Assembly Evolution Part 1: Accessing Memory and the strange case of the Intel 4004

by Julien Oster, reprinted with permission.

While it has become far less relevant for non-system developers to write assembly than it was a few decades ago, by now CPUs have nevertheless made it much more comfortable to do so. Today we are used to a lot of things: fancy indirect addressing modes with scale, a galore of general purpose registers instead of an accumulator and maybe one or two crippled index registers, condition codes for nearly every instruction (on ARM)…

But also the basics themselves have evolved. Let’s take a look at what past programmers had to put up with in entirely simple, everyday things. We’ll start with the most trivial: writing to memory.

Our goal is to write a single immediate value of 3 into the memory location 5. In light of paging, segmenting and bank switching, we’ll use whatever is convenient as a definition for “memory location”. Also, we’ll let the CPU decide what the word size should be. Since you only need 2 bits to represent a 3, it should fit with every CPUs word size (except for 1 bit CPUs, which actually existed, but that’s a story for another posting). If we have the choice, we’ll just take the smallest.
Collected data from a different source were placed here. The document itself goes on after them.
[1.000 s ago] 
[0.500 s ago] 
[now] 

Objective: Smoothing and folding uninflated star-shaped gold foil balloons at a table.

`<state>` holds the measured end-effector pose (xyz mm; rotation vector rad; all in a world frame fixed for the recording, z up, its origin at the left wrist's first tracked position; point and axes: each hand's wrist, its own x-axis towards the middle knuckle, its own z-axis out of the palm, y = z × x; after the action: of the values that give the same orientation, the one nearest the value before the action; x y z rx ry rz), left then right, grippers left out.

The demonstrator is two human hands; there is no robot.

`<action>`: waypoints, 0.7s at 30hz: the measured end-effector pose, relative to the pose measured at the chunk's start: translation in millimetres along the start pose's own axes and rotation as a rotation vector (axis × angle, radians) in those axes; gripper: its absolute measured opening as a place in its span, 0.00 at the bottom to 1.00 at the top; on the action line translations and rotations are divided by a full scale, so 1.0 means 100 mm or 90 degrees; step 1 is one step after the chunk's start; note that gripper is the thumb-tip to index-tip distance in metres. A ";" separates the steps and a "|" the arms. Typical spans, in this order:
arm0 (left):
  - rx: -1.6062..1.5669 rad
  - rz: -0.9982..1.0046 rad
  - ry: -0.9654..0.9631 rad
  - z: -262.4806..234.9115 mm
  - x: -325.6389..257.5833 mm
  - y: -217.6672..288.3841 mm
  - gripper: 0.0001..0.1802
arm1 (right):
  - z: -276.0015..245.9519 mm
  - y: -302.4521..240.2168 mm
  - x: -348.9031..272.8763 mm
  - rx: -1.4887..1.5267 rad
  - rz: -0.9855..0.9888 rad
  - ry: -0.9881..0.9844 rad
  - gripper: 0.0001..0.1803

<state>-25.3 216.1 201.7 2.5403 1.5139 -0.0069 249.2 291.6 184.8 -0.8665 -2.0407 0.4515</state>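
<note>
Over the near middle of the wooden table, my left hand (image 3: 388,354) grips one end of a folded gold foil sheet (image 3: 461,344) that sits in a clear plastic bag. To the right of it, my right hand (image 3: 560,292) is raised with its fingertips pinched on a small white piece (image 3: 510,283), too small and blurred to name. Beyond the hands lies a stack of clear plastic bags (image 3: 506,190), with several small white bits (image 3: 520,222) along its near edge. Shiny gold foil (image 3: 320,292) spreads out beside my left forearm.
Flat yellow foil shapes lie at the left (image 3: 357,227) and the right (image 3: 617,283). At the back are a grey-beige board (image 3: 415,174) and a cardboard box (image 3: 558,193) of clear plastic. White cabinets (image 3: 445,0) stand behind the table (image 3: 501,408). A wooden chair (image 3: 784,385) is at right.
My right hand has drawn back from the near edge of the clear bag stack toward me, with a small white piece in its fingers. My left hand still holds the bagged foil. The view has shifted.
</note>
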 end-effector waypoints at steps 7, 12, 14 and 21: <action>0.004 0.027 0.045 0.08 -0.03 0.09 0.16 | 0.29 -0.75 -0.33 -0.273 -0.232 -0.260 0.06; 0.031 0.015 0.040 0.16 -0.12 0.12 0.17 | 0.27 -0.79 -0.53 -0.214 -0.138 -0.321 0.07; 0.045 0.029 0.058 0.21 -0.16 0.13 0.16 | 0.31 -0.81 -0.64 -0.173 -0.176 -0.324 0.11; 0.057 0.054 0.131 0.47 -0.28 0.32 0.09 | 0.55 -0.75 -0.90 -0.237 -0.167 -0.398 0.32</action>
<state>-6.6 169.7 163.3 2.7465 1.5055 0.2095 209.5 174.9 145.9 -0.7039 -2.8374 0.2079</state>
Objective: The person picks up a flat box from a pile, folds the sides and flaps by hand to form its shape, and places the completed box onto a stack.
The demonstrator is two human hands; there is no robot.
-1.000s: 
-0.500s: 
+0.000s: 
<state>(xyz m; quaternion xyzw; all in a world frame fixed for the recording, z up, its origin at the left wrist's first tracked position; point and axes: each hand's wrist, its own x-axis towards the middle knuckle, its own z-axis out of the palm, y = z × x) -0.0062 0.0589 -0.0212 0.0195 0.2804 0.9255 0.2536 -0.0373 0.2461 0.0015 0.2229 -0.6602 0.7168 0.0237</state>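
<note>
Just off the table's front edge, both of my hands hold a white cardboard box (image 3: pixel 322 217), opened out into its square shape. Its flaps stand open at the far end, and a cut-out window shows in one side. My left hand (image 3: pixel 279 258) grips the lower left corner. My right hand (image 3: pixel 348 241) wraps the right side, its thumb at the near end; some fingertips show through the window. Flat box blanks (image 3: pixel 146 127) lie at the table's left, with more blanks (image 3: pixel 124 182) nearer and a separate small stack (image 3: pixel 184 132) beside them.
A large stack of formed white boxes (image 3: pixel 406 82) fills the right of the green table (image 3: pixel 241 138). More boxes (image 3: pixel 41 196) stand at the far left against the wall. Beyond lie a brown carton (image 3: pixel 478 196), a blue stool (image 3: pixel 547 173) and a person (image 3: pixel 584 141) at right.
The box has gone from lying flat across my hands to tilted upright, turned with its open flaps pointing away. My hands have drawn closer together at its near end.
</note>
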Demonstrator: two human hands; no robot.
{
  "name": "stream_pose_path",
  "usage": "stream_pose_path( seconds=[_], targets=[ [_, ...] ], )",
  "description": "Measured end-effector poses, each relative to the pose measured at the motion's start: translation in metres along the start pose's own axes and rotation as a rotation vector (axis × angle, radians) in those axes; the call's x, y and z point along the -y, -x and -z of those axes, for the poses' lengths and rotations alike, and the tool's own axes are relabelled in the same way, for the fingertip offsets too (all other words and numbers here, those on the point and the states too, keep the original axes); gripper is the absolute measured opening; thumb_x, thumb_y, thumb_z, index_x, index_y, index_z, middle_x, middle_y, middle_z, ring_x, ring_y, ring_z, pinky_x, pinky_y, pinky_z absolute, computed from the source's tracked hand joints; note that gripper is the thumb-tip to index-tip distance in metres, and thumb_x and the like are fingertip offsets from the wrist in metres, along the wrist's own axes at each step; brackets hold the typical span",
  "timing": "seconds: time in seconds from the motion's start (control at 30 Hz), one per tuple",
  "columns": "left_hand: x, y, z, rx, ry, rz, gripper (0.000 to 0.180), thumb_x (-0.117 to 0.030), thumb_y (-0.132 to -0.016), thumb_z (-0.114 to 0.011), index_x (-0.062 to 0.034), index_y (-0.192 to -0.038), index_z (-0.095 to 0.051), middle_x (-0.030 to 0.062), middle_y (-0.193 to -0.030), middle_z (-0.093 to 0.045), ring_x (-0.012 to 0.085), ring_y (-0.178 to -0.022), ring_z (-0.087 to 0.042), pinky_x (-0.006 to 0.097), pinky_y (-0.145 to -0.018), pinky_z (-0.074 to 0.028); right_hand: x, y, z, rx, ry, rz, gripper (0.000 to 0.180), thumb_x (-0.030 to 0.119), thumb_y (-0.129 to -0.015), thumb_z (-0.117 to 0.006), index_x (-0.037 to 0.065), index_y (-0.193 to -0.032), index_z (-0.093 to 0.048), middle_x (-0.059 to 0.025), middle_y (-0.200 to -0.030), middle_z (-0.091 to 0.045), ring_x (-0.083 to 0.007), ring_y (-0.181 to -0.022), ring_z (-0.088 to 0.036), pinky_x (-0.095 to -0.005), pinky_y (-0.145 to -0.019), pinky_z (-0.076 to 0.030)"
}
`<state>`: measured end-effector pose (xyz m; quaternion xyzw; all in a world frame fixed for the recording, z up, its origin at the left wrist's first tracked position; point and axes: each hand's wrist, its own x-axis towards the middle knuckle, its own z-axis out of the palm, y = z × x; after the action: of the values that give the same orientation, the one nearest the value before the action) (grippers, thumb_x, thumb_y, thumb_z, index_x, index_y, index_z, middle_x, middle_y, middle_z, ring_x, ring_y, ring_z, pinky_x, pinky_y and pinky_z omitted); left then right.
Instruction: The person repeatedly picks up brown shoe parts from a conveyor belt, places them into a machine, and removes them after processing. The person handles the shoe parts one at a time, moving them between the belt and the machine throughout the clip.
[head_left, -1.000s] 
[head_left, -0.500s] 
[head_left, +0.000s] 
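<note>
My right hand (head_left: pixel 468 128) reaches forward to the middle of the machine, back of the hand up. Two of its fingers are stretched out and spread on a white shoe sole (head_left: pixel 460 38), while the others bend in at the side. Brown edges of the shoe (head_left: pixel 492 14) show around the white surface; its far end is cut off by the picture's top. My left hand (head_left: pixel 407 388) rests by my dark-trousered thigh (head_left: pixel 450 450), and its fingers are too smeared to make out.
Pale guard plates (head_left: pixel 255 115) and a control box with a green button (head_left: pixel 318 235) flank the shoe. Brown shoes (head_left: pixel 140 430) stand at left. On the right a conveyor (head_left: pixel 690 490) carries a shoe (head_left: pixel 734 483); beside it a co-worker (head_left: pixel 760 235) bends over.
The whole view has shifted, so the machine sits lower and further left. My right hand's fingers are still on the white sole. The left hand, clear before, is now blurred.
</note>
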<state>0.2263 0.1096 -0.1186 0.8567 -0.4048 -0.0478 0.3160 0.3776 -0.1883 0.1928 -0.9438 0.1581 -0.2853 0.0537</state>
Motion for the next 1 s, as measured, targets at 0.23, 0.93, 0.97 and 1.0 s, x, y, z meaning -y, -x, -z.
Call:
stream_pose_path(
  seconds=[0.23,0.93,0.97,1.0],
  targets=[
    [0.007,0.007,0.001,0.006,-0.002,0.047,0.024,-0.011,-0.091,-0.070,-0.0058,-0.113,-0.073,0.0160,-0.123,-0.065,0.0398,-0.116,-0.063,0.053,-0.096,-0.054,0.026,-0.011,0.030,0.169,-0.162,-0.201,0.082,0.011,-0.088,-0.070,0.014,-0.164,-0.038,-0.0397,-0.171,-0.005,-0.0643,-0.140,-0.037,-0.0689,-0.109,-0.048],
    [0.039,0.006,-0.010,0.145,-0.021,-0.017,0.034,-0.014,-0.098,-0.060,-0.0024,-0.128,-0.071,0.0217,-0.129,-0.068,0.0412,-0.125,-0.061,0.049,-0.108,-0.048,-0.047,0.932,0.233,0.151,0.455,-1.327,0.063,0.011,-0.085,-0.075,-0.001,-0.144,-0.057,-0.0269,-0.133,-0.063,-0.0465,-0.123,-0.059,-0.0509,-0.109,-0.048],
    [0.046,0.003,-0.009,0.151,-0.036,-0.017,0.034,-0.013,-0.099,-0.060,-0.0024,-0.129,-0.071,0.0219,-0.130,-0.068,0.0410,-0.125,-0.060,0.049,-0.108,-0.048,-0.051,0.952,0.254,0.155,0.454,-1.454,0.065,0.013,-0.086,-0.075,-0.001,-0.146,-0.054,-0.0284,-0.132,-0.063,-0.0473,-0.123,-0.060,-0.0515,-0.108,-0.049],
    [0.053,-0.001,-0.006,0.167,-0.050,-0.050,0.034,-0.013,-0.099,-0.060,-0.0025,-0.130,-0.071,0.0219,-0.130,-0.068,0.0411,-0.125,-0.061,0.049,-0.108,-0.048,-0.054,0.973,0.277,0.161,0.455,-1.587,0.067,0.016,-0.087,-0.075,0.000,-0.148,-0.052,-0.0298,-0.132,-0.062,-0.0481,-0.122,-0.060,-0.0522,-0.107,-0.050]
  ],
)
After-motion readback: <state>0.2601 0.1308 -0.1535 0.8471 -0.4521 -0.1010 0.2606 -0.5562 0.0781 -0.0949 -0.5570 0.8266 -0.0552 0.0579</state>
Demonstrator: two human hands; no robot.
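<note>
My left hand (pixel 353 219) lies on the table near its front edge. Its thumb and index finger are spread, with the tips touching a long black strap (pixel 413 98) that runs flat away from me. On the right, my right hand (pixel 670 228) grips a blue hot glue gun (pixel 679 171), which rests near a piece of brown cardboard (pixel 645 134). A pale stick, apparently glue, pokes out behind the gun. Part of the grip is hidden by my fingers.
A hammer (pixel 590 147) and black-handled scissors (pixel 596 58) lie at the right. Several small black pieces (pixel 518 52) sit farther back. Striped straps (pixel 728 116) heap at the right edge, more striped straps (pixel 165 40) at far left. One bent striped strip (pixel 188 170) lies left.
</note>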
We’ll work backwards, from the present to the past, to explore the wonders of direct addressing in Intel CPUs. (One precautionary warning though: I only really tested the 4004 code in an emulator, and my habits are highly tainted by current Intel CPUs. So if I made some mistake somewhere, kindly point it out and I’ll fix it!)

x86

On a modern x86 CPU, it is of course fairly easy to write the value 3 to memory cell 5. You just do it:

mov byte [5], 3

A single instruction, simple and obvious. I cheated a bit by not using a segment prefix, nor did I set up any segment registers/selectors beforehand. But assuming a nowadays common OS environment in protected mode, you probably don’t want to fiddle with those selectors anyway.

8085

The Intel 8085 is somewhat of a direct predecessor to the 8086, the first in the line of the excessively successful x86 processors. While the 8086 has a 16 bit data bus, the 8085 only has 8 bit. The address bus is already full 16 bit, but its 16 bit capabilities are limited. Specifically, there is no immediate 16 bit addressing (except for branches), leaving us no way to specify our memory location in the instruction that actually performs the move.

Memory is instead addressed with a pseudo register called M. This pseudo register is in reality just backed by the registers H and L paired together, each 8 bit wide, and accessing it accesses the memory location they point at (you may take a guess which register receives the High byte, and which the Low byte of the address).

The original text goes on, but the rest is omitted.